Yelling Man and Cell Phone Posse

One could place the border between the real world and the university world on the intersection of Macdonald and West Broadway in Kitsilano. Beyond the small, yet curiously lively Kitsilano Public library branch, the landscape changes noticably. The high-priced and au courant Apple iPod stores and maternity wear boutiques begin to give way to the esoteric and arcane second-hand bookstores and rustic independent coffee shops. The street is groved in deciduous trees, contrary to barren skies of just East of the library. It was there that I met the Yelling man and the Cell Phone Posse.

The Yelling Man was openly schizophrenic, with not even a cell phone headset to cover for himself. He didn’t look like a crazy homeless person from say, 10 meters. He was clean shaven, and with the ratty clothes he might have been mistaken for a contractor. However, his use of the words mother, god, and some colorful metaphors in even more colorful combinations let an last vestiges of a sane facade drop like a sack of hammers.

Like any good Vancouverite, I kept my distance, lest I become the subject of his curses or (heaven forbid) get asked for change. But as the good fellow was swearing away a blue streak, I came across a group of what looked like university students gathered in front of the Bank of Montreal, eagerly awaitng a call from a friend/ride/drug hookup.
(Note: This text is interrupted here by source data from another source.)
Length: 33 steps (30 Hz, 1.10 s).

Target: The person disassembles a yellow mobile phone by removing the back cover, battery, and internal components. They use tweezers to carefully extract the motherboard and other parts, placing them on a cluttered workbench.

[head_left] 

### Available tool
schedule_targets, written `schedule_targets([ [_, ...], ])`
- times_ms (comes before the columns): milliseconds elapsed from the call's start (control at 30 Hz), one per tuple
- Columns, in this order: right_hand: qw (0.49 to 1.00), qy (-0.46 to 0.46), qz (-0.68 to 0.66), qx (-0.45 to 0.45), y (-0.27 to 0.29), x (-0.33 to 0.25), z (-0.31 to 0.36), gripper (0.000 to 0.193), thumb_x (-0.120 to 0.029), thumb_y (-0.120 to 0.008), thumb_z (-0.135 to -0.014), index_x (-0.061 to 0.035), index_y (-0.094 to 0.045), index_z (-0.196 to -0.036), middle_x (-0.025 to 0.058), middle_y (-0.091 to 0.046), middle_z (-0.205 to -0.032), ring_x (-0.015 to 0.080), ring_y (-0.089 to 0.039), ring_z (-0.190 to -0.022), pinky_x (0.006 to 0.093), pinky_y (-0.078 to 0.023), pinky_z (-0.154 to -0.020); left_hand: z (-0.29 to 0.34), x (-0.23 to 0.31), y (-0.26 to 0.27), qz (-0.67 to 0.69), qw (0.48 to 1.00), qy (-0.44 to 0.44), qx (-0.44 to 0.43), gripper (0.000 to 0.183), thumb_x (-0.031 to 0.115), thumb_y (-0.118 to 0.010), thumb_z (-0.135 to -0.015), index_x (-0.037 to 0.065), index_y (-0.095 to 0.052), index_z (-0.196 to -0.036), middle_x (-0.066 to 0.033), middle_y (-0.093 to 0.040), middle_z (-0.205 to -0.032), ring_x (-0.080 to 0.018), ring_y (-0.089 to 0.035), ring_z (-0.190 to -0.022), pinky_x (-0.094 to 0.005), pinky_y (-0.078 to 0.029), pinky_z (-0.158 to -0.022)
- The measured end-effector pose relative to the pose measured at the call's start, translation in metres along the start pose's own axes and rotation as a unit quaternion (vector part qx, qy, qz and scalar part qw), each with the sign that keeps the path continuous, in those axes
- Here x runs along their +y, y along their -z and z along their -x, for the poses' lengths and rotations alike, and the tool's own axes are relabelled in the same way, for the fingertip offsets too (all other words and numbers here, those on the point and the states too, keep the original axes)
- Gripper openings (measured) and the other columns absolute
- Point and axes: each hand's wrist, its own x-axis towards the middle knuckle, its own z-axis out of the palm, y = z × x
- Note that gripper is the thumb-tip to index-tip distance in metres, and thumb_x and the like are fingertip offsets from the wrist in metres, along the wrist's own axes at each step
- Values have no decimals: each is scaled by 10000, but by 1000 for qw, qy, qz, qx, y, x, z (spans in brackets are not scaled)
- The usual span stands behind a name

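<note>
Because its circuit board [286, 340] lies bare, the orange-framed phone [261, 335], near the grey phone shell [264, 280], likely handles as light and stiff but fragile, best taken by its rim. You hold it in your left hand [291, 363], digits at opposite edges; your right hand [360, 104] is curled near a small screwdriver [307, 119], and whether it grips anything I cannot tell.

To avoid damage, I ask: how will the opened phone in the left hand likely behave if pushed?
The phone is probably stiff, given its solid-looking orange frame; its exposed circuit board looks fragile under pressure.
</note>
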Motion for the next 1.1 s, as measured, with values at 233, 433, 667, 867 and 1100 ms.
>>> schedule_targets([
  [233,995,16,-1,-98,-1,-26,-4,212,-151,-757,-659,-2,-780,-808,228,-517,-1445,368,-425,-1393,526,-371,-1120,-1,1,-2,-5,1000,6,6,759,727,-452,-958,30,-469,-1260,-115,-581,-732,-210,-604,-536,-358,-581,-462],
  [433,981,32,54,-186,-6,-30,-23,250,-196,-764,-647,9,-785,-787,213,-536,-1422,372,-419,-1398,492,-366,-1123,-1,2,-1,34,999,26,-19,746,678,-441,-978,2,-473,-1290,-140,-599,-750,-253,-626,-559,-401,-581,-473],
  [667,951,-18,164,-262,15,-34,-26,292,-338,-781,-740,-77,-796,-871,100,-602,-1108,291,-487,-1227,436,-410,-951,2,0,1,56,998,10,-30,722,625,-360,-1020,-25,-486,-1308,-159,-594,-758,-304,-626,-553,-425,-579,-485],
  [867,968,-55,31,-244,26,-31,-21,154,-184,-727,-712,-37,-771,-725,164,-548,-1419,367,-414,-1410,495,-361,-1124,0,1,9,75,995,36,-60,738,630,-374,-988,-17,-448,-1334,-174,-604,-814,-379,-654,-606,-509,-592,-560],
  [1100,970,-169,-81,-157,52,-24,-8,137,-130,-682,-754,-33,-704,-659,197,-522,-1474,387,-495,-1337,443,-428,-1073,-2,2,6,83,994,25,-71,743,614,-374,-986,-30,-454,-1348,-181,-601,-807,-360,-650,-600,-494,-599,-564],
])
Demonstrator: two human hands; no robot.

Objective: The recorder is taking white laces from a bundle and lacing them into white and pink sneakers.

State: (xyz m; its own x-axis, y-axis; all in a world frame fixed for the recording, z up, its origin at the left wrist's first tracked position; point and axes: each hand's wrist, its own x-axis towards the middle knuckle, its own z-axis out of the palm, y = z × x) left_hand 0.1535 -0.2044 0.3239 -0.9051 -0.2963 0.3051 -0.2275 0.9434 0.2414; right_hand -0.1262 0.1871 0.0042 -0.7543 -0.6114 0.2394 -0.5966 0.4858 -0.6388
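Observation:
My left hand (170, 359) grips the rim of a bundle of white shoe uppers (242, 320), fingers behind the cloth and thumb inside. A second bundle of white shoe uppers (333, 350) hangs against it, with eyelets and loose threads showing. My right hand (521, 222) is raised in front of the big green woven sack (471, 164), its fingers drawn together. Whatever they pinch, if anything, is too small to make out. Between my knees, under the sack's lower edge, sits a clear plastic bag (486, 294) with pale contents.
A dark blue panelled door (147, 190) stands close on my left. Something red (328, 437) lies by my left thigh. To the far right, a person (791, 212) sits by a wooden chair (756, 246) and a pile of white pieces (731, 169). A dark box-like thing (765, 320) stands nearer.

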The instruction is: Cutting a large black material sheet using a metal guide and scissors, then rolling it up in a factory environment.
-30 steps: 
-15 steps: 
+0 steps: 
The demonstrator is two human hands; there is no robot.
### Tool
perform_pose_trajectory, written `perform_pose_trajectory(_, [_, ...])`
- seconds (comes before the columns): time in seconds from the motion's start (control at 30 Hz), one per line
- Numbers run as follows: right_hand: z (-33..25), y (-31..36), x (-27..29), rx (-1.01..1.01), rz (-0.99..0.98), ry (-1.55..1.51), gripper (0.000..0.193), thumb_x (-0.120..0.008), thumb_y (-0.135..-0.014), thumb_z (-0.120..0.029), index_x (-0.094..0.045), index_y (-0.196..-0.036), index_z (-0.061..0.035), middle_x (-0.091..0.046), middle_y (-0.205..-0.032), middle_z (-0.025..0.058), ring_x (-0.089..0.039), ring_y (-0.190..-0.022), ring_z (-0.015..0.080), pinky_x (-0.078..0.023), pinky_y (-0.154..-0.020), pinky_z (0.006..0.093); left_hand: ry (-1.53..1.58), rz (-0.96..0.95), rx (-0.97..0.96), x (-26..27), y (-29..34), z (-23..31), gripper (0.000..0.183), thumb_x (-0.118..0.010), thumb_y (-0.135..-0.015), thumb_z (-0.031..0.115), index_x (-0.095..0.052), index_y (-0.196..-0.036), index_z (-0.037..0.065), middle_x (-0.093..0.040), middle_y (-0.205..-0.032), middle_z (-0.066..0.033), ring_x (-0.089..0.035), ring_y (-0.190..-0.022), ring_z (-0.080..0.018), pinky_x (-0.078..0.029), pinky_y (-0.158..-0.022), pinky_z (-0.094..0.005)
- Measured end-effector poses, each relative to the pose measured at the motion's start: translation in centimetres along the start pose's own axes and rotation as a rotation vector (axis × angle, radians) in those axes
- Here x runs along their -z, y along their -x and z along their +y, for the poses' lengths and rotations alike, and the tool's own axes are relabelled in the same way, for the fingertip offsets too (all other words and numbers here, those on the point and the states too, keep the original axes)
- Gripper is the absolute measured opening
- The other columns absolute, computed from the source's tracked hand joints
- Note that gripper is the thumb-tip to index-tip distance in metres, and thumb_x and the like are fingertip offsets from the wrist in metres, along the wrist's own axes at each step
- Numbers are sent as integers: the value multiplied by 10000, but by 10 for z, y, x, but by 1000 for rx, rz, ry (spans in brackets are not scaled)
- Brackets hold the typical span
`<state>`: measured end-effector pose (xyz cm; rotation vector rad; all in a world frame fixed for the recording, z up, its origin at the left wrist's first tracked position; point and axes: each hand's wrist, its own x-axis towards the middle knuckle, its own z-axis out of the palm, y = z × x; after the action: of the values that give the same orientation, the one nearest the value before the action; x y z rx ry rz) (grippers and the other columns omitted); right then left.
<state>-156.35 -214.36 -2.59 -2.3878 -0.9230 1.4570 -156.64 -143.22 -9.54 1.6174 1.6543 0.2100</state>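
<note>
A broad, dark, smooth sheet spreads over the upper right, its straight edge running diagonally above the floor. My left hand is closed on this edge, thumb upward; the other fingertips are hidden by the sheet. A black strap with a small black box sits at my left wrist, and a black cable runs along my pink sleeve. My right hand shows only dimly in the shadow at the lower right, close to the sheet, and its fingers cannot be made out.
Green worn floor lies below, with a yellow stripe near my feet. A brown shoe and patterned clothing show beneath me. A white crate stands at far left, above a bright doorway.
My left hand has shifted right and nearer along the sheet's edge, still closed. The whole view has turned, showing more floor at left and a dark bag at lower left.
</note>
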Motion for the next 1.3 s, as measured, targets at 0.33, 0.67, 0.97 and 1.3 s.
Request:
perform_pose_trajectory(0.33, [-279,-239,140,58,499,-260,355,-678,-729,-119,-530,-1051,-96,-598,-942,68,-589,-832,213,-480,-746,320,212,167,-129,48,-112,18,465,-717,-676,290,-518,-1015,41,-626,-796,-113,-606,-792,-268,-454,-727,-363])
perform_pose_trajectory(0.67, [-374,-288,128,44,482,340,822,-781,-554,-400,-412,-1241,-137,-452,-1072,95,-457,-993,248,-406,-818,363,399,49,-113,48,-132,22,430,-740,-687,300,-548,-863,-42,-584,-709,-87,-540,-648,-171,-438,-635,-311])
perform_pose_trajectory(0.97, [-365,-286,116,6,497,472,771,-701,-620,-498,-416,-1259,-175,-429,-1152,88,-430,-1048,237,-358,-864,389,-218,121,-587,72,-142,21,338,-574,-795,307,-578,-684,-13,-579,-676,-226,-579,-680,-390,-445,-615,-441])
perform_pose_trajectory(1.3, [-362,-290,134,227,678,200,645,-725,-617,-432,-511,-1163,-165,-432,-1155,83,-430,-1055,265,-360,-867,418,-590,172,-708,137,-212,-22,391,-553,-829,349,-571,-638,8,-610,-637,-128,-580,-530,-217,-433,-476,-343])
In this lonely street, in this groved hideaway, I realized something as I stood between the Yelling Man and the Cell Phone Posse.

Those kids were planning on not only leaving the front door of the bank, they were gone period once they pushed out their degrees. The Yelling Man probably had a right to be angry, hampered by his poverty and the sounds of voices no one else can hear. The street of West Broadway beyond Mcdonald is proud despite its delapidated state. Situated on the edge of one of the most prestigious universities in the country, in the heart of the greatest city in the world. Wonders are passim in shops and kiosks specialized to points of oddity and mystery. Still, the torn concert and weight loss bills lining the street posts, along with the odd mildewy odor that wafts through on hot day, connotate the hubris of the place. It seems like it was built on a lark, as an insult to an overbearing parent. Like the cell phone posse, it was temporary, gone with the breath of a lease rate hike. With posse gone, no one would deign to shop at the second-hand bookstores and indie coffee shops when faced the the Chapter/Starbucks Chimera of the outside world. The Yelling Man would be all that remained, wandering up and down the streets, screaming at his imaginary betters.

The loss of the unusual is great tragedy. It symbolizes a want taken to the extreme, a kind of superiority formed by not being this or that thing. I’m not the Kistilano chamber of commerce. Perhaps the cycle of post-graduate business ventures has been going on for decades. If so, it has and will be maintained by those who are not the Yelling Man or the Cell Phone Posse, who are neither stagnant nor transient. These people are involved, they exist, and therefore the shops exist.